# [THE PROBLEM]
Output all of the data below without changing a word, and exclude the pictures.

# [DATA BELOW]
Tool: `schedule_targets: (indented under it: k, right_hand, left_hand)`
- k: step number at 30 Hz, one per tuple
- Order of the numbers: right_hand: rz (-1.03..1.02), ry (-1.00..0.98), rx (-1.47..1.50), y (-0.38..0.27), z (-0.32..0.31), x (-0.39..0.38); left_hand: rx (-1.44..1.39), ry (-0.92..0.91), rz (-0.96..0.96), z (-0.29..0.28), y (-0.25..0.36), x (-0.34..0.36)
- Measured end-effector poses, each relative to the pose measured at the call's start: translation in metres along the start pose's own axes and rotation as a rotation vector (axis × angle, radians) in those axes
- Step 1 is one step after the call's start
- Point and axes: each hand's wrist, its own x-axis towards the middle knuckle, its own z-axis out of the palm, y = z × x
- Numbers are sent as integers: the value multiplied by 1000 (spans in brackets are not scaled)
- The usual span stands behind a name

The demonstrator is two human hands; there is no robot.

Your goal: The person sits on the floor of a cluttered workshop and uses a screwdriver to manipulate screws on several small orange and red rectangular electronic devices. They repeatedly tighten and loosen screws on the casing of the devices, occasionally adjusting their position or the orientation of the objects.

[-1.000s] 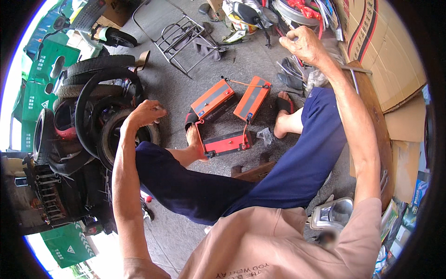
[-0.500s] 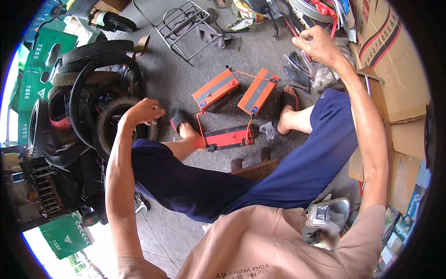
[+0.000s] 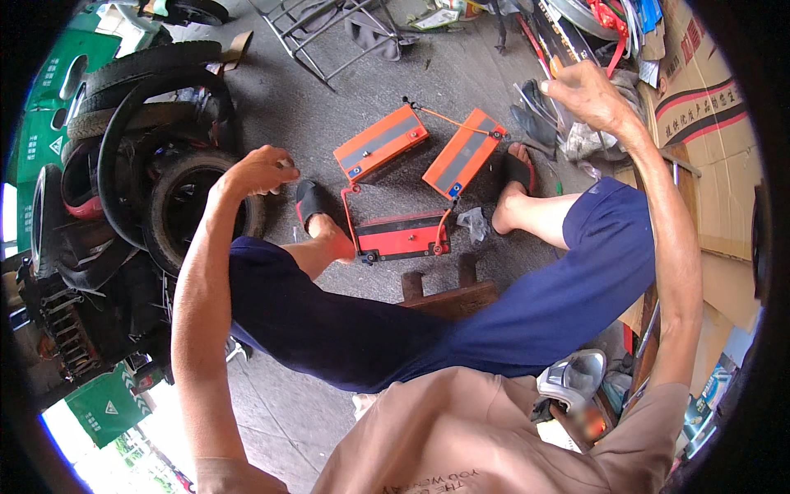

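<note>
My left hand hovers beside the tyres, left of the batteries, its fingers loosely bent and a little apart, with nothing seen in them. My right hand is raised at the upper right, thumb and forefinger apart; no held thing shows. Between my feet sit an orange battery, a second orange battery turned aslant, and a red-topped battery nearest me. An orange cable links the two far batteries, and short leads join them to the near one. Neither hand touches them.
Old tyres are piled on the left. A low wooden stool stands between my legs. A metal rack lies at the far side, cardboard leans on the right, and a crumpled clear plastic bag lies by the batteries.
My right hand has moved slightly right and down, and its fingers have loosened from a closer curl. The left hand has risen a little. The head view has shifted slightly.
</note>
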Motion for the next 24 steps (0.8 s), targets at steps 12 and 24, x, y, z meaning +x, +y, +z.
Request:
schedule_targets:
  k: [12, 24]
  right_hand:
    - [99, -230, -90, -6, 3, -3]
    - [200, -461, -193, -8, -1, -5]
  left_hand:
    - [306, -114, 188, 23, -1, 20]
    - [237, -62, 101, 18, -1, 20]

# [YOUR SOLUTION]
Tool: `schedule_targets: (indented under it: k, right_hand, left_hand)`
- k: step number at 30 Hz, one per tuple
- Order of the numbers: right_hand: rz (-1.03..1.02), ry (-1.00..0.98), rx (-1.47..1.50), y (-0.38..0.27), z (-0.32..0.31), x (-0.39..0.38); left_hand: rx (-1.44..1.39), ry (-0.92..0.91), rz (-0.96..0.96), z (-0.29..0.28), y (-0.25..0.36), x (-0.34..0.36)
- Measured end-effector poses, each relative to the pose measured at the call's start: translation in metres along the start pose's own axes and rotation as a rotation vector (axis × angle, radians) in those axes
- Step 1 is one step after the call's start
- Point and axes: each hand's wrist, its own x-axis towards the middle knuckle, its own z-axis out of the palm, y = z × x
- Numbers are sent as integers: the value multiplied by 1000 (spans in brackets are not scaled)
- The usual span stands behind a name

The demonstrator is two human hands; there is no robot.

Your goal: The person sits on the floor of a cluttered workshop and uses a screwdriver to manipulate screws on several small orange and red rectangular electronic devices. They repeatedly tighten and loosen screws on the casing of the devices, occasionally adjusting their position or the orientation of the objects.

[-1.000s] 
[-0.500s] 
[+0.000s] 

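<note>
My left hand hovers beside the tyres, left of the batteries, its fingers loosely bent and a little apart, with nothing seen in them. My right hand is raised at the upper right, thumb and forefinger apart; no held thing shows. Between my feet sit an orange battery, a second orange battery turned aslant, and a red-topped battery nearest me. An orange cable links the two far batteries, and short leads join them to the near one. Neither hand touches them.
Old tyres are piled on the left. A low wooden stool stands between my legs. A metal rack lies at the far side, cardboard leans on the right, and a crumpled clear plastic bag lies by the batteries.
My right hand has moved slightly right and down, and its fingers have loosened from a closer curl. The left hand has risen a little. The head view has shifted slightly.
</note>
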Motion for the next 24 steps (0.8 s), targets at steps 12 and 24, x, y, z meaning +x, +y, +z.
Request:
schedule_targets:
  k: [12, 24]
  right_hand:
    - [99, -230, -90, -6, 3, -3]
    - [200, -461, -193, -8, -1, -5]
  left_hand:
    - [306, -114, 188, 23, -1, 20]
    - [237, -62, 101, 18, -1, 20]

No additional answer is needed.